TASK OBJECTIVE:
Produce an exact copy of the first line of the data below and each line after it, please, up to and including the one with "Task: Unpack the".

INFORMATION SUPPLIED:
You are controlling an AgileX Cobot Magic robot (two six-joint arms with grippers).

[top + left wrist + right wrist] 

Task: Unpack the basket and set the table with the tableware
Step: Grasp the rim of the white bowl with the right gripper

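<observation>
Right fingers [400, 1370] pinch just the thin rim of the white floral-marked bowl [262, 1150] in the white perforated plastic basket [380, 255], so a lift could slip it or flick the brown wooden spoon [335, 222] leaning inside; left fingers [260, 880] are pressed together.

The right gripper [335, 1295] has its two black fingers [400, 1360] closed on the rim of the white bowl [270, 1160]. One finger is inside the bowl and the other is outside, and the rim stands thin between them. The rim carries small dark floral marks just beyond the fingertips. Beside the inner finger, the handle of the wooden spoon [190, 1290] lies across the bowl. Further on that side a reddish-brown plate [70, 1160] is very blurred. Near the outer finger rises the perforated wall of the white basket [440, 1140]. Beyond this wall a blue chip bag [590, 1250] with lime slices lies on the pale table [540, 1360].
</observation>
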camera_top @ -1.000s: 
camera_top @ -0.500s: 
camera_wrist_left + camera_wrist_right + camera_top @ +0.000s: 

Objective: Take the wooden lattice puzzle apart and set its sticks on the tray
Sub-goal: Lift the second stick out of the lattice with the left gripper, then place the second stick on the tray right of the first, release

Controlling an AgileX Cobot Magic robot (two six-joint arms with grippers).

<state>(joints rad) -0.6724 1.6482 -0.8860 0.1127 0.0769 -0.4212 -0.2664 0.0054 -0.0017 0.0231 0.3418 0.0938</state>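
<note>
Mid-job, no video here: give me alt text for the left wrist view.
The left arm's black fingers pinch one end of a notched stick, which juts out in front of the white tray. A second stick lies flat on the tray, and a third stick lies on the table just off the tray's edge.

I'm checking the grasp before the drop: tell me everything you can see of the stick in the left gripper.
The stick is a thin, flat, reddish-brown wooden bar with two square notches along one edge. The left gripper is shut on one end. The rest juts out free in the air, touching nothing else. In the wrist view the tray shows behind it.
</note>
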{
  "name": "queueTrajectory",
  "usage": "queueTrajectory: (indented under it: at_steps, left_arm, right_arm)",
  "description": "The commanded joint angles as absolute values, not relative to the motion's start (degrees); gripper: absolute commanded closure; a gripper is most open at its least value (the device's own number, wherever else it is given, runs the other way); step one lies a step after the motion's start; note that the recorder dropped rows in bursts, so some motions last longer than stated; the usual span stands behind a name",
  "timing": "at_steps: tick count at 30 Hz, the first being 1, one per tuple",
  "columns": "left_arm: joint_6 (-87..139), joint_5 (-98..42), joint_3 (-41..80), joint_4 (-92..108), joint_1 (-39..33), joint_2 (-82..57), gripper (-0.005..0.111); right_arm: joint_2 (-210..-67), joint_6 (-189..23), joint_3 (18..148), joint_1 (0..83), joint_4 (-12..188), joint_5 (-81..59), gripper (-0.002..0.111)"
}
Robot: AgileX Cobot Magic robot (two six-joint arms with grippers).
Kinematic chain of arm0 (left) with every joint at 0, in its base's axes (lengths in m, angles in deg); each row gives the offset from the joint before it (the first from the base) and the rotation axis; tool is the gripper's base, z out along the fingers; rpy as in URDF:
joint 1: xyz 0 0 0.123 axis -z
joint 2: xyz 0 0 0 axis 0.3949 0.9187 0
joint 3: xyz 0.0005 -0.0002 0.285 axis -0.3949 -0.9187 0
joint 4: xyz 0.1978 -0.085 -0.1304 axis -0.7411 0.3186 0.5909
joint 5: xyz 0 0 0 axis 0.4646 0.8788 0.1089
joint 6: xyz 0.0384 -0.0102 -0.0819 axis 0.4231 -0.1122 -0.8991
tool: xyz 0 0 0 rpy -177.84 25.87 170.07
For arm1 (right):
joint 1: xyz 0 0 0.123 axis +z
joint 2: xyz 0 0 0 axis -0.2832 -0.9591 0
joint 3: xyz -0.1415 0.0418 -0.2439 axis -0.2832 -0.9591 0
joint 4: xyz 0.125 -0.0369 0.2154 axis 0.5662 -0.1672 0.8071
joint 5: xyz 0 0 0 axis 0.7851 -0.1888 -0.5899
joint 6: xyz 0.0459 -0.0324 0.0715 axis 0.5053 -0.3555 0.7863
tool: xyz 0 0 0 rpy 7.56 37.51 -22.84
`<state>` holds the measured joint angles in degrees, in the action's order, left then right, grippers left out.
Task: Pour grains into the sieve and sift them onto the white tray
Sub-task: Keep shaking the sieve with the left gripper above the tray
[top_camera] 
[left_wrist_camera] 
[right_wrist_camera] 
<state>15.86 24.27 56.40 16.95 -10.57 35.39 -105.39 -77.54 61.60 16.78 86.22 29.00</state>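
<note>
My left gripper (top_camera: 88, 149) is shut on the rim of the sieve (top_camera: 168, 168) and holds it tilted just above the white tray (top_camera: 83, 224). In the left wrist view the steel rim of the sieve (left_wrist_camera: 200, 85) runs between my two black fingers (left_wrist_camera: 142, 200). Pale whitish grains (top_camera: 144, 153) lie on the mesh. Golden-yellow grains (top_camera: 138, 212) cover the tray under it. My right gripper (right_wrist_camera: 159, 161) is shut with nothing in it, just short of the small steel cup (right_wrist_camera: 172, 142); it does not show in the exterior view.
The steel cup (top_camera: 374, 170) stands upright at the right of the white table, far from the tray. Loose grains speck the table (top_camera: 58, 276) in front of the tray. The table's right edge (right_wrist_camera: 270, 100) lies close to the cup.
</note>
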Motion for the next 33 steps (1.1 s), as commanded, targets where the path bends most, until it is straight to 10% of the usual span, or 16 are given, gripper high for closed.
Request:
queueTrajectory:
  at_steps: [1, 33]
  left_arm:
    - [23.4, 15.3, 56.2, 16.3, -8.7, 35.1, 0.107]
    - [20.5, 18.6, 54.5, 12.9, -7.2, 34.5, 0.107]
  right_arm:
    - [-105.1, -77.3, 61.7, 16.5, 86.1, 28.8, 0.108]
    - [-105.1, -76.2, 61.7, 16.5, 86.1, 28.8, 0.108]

REPLY:
You are controlling an AgileX Cobot Magic robot (two six-joint arms with grippers).

[top + left wrist + right wrist] 

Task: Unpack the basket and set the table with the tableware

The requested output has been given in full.